▶ [Problem statement]
Restate word for word the lines of the records below, starting at the line that contains "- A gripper" and ending at the line that contains "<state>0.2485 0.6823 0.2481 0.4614", with both of those lines included and nothing else.

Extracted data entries
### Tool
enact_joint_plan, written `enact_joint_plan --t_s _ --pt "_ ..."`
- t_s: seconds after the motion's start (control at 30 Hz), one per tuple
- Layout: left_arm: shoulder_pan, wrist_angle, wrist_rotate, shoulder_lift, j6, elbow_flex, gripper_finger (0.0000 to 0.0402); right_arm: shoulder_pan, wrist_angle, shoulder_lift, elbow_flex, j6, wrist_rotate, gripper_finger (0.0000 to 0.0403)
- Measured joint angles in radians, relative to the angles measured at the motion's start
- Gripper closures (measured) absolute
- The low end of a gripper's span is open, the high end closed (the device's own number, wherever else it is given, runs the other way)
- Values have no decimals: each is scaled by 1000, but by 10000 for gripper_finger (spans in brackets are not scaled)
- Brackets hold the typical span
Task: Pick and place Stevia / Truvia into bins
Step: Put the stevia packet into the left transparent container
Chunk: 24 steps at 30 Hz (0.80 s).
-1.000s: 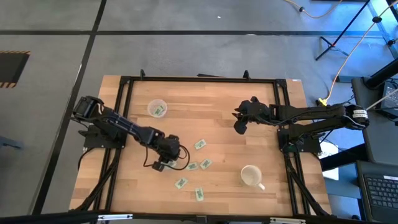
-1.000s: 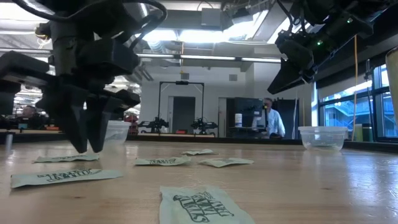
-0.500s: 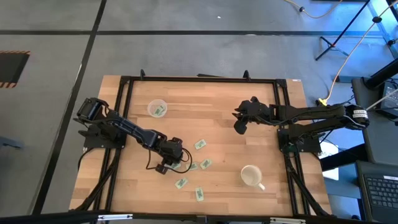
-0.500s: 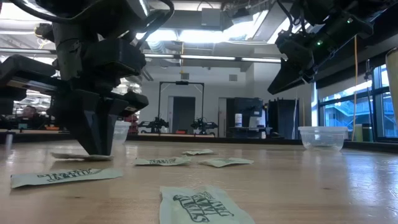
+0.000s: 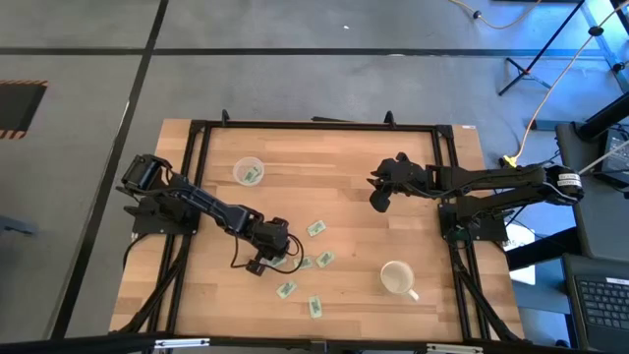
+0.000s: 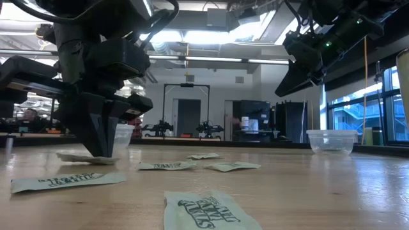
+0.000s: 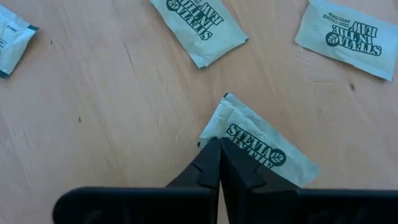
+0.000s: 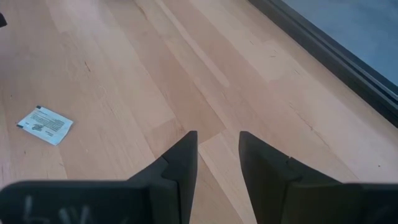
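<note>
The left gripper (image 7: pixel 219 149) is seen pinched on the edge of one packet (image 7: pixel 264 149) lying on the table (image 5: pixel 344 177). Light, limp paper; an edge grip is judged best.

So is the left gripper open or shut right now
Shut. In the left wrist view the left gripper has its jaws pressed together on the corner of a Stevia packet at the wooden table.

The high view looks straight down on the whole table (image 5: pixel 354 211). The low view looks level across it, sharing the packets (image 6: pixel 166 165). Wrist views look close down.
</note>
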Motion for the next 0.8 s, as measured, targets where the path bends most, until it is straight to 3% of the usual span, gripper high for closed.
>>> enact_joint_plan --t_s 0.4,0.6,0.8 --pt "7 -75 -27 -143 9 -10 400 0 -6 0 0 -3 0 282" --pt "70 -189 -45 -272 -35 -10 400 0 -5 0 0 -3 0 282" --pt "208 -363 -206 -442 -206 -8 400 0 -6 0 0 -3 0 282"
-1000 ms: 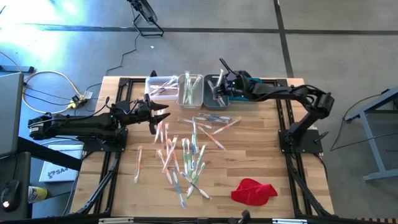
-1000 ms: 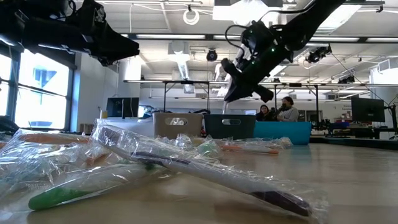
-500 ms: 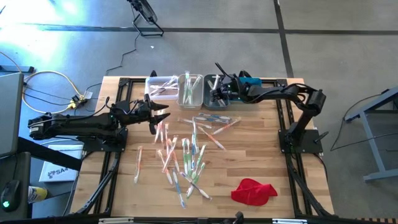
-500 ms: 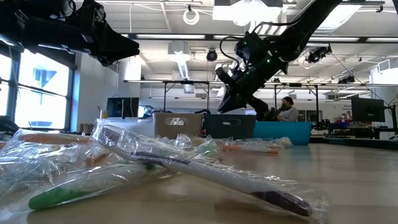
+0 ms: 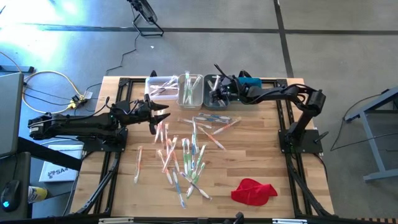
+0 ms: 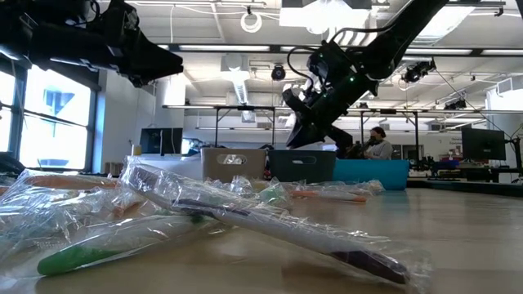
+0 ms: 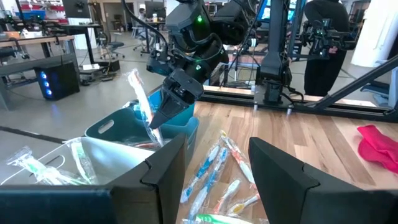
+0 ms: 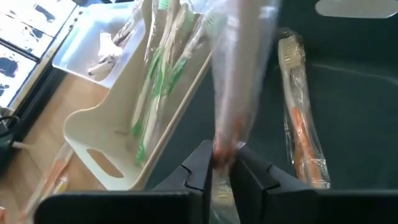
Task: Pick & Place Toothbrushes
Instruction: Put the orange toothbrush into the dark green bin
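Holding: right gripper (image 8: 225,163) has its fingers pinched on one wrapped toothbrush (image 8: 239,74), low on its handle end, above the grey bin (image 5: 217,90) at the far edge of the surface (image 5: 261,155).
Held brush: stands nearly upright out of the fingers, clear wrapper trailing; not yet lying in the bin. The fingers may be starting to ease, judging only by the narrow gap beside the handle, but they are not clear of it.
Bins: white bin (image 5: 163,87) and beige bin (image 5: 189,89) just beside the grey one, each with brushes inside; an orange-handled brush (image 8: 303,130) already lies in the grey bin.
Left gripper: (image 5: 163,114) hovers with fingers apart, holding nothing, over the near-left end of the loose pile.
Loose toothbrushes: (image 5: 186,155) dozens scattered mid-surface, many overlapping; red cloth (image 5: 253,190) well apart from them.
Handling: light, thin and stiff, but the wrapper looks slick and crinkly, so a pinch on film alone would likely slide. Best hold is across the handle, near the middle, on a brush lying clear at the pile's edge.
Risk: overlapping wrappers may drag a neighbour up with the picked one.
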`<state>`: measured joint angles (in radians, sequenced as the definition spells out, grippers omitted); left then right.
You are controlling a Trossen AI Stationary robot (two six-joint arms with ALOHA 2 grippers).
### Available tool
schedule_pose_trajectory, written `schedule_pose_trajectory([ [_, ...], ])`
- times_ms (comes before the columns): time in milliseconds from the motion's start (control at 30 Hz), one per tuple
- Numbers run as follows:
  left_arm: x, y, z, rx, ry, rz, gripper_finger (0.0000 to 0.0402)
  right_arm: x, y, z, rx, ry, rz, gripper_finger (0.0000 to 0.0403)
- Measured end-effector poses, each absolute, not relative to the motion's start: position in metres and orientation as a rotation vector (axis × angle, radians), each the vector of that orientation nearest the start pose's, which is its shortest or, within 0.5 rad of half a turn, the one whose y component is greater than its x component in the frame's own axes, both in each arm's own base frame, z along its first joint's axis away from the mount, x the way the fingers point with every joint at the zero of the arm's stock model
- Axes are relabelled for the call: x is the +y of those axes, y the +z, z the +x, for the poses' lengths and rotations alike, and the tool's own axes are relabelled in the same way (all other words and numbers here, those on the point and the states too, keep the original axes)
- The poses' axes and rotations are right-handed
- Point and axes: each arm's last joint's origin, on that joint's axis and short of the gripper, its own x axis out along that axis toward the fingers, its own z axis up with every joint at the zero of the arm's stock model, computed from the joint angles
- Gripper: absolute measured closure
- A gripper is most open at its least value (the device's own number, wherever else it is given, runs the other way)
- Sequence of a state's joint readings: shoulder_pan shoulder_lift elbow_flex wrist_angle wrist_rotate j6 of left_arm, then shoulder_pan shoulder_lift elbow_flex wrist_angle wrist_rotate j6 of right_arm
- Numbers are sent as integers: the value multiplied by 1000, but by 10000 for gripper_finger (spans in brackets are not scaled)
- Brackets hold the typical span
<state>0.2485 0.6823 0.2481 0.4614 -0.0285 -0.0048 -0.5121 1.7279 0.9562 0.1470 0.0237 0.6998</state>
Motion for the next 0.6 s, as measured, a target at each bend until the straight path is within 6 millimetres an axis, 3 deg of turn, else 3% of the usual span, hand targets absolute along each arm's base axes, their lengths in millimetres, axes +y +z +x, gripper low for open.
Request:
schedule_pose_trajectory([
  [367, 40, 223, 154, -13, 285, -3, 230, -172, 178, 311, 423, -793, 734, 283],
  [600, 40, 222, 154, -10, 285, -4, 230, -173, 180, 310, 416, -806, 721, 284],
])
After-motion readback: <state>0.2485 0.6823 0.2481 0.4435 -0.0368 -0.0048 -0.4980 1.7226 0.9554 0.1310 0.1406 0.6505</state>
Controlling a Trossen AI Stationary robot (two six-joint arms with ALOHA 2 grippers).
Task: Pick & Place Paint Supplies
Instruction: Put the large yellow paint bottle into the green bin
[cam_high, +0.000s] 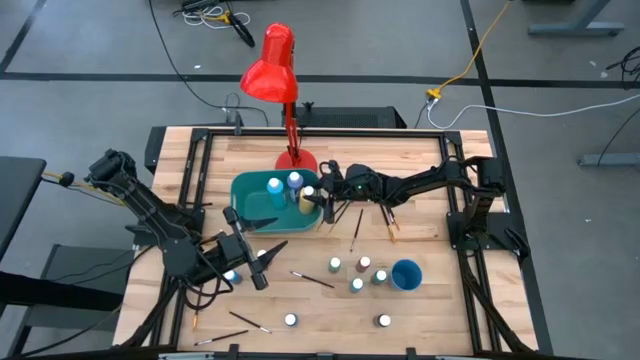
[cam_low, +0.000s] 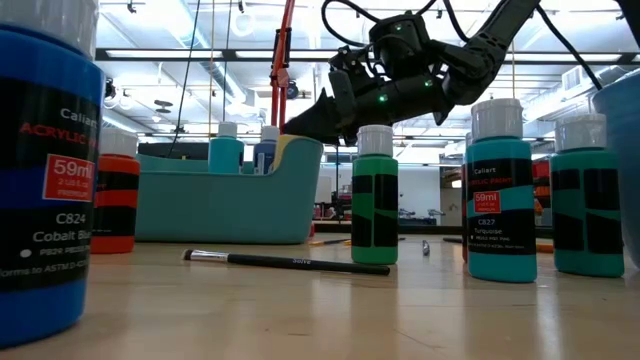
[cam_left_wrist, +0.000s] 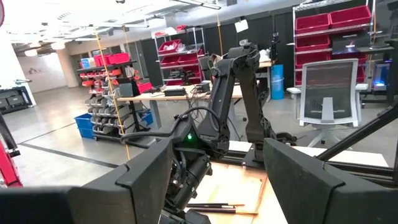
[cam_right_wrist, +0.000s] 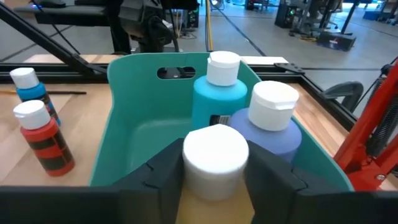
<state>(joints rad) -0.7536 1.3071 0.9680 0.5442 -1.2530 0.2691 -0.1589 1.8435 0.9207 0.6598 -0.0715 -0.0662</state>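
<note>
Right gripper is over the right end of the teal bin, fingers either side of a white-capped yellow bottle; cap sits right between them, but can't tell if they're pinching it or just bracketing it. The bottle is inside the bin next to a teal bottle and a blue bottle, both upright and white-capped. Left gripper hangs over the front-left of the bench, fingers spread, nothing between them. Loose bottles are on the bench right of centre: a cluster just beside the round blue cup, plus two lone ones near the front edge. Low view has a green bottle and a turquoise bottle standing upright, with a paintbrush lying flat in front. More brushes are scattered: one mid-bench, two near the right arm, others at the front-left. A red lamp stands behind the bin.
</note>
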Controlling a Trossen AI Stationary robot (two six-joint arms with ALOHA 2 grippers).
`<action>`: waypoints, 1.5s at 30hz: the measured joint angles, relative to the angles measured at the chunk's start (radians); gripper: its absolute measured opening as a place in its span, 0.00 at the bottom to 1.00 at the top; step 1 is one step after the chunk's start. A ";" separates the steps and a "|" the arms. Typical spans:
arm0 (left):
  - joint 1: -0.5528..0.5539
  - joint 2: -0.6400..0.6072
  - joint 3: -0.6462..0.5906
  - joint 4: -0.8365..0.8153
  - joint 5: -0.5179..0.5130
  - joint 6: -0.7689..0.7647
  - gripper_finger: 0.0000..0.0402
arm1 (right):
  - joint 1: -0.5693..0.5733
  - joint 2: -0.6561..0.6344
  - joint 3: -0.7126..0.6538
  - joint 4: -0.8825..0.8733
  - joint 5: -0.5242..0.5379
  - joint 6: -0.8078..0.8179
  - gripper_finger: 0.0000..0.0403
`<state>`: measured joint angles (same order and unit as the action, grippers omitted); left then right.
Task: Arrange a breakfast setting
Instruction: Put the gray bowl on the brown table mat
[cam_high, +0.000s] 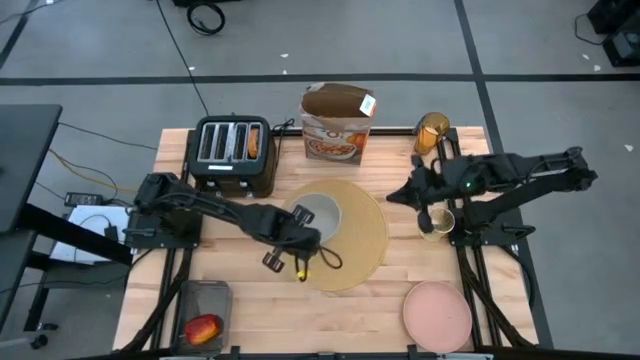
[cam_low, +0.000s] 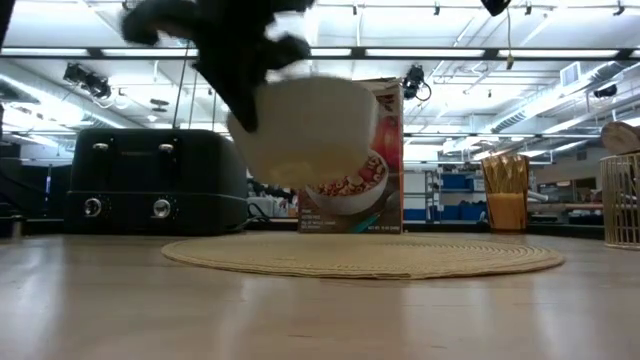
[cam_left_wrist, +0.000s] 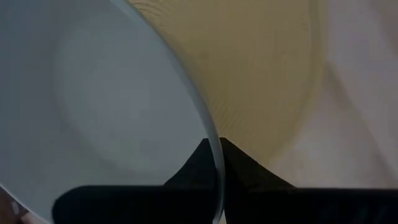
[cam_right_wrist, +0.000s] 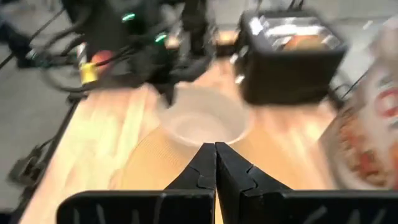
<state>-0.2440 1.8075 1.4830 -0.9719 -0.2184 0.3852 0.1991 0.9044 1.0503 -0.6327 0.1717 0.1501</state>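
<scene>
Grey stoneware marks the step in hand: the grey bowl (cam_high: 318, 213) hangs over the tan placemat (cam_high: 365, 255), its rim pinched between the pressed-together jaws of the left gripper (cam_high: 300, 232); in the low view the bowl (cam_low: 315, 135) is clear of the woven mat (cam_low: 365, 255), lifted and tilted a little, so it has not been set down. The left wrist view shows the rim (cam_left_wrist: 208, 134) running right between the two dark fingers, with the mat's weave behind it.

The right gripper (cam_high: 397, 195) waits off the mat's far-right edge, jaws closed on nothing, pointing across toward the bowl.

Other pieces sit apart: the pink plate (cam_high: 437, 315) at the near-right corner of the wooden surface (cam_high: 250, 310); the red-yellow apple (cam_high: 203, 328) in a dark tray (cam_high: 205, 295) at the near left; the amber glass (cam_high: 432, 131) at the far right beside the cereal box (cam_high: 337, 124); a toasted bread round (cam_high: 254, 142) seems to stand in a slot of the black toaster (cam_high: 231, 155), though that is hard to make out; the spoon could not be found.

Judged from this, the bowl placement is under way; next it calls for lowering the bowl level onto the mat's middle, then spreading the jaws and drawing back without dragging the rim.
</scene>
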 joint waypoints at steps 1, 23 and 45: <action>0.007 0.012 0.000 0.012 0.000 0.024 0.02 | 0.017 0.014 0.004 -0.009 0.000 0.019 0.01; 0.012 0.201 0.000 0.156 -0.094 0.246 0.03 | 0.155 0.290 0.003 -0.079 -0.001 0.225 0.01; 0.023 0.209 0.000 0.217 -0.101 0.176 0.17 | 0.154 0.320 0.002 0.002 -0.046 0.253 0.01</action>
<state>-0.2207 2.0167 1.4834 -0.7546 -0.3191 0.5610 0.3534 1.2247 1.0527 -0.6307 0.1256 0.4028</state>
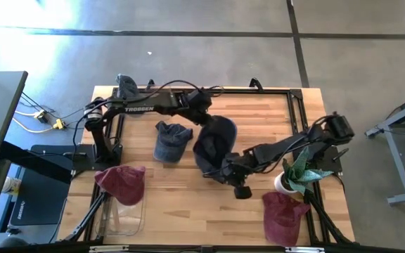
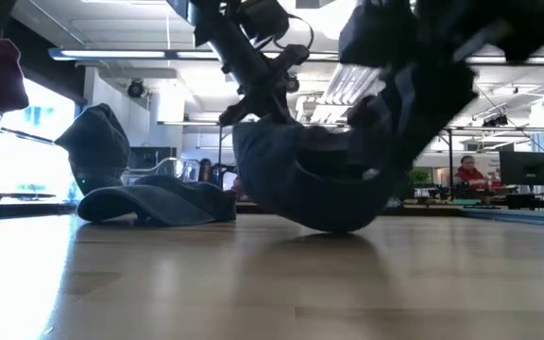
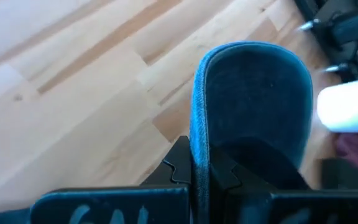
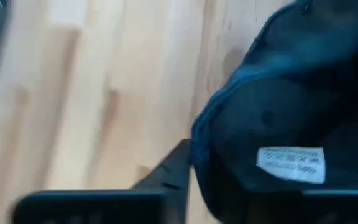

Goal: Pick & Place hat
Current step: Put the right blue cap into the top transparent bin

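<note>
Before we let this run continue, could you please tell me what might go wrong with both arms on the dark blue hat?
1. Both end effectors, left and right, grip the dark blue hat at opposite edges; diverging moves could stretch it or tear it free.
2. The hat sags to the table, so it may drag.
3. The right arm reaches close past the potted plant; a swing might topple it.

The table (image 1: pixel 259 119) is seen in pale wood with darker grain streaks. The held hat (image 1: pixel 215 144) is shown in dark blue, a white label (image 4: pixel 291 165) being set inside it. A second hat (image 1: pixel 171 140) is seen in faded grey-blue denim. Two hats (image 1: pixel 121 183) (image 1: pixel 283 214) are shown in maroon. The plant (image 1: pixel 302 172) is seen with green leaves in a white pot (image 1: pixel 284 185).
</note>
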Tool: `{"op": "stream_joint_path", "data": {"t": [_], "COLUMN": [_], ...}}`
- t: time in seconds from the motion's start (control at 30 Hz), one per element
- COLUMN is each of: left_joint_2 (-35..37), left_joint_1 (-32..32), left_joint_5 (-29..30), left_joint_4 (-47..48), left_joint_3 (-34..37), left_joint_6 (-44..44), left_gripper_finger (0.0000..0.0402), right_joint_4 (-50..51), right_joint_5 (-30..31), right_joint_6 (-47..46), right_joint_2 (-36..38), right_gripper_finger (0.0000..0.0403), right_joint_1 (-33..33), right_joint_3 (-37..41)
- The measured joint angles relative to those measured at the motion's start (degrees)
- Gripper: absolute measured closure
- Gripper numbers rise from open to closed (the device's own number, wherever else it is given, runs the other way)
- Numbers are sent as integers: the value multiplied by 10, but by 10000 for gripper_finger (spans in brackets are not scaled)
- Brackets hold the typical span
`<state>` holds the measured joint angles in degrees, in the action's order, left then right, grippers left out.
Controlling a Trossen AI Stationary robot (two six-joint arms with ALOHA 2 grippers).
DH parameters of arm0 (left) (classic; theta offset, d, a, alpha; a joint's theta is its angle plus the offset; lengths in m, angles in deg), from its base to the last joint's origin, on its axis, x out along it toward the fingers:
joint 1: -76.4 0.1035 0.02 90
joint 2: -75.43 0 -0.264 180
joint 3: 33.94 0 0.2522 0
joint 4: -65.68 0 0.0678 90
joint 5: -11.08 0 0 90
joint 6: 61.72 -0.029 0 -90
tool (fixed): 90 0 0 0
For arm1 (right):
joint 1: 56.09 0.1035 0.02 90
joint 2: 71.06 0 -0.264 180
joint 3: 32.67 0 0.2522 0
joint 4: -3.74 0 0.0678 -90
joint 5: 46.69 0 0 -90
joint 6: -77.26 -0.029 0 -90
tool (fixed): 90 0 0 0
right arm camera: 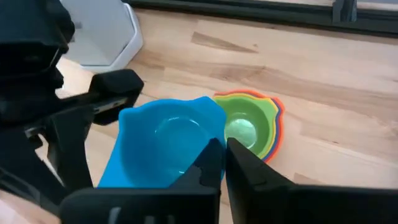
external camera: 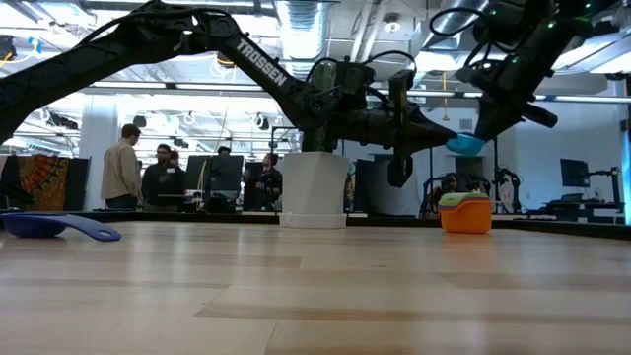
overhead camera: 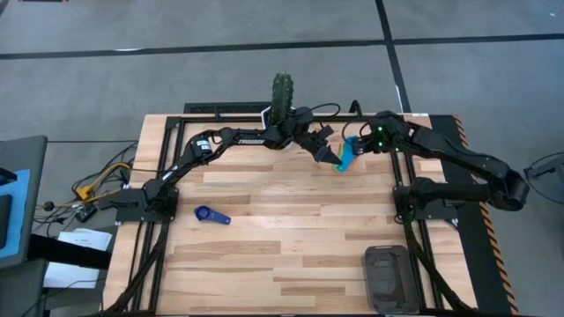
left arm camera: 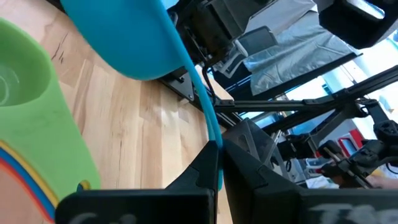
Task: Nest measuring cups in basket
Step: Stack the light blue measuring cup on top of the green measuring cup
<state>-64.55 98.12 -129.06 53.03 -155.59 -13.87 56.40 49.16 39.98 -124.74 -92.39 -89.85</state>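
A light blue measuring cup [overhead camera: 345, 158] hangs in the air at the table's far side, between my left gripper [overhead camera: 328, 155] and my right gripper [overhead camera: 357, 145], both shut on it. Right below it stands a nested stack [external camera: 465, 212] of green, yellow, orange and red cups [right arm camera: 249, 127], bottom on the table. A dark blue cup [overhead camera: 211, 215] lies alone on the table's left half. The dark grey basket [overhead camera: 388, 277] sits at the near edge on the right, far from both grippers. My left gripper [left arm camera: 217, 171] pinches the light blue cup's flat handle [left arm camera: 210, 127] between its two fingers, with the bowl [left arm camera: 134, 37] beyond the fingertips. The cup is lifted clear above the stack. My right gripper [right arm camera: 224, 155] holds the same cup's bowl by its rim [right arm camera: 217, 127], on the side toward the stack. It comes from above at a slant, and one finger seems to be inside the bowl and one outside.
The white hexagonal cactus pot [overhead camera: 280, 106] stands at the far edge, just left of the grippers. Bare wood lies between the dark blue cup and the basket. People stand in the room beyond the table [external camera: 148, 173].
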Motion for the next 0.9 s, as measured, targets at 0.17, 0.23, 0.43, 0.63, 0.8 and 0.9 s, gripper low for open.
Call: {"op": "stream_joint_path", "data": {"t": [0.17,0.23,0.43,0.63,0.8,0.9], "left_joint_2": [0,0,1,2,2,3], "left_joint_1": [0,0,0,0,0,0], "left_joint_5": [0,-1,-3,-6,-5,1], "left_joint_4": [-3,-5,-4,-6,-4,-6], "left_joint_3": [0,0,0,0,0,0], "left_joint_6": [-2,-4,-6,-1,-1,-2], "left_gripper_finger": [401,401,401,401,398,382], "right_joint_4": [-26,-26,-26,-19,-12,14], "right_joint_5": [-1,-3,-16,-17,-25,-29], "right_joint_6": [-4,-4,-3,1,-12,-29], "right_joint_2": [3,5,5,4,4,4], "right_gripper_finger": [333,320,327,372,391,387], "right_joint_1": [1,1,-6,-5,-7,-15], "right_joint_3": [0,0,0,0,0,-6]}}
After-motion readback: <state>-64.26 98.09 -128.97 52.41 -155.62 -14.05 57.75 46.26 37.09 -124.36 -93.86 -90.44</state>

▶ [Task result]
- A gripper is most open at its least value (the device's own number, wherever else it is given, runs the other way)
- Sequence of a state's joint readings: shoulder_pan shoulder_lift elbow_flex wrist_angle wrist_rotate j6 of left_arm, then shoulder_pan shoulder_lift elbow_flex wrist_angle wrist_rotate j6 of right_arm
- Numbers are sent as integers: the value multiplied by 1000, but by 10000 for gripper_finger (spans in brackets are not scaled)
- Brackets hold the typical span
<state>0.2485 0.6823 0.2481 0.4614 -0.0285 -0.0048 -0.5121 1.7279 0.9562 0.1470 0.0237 0.6998</state>

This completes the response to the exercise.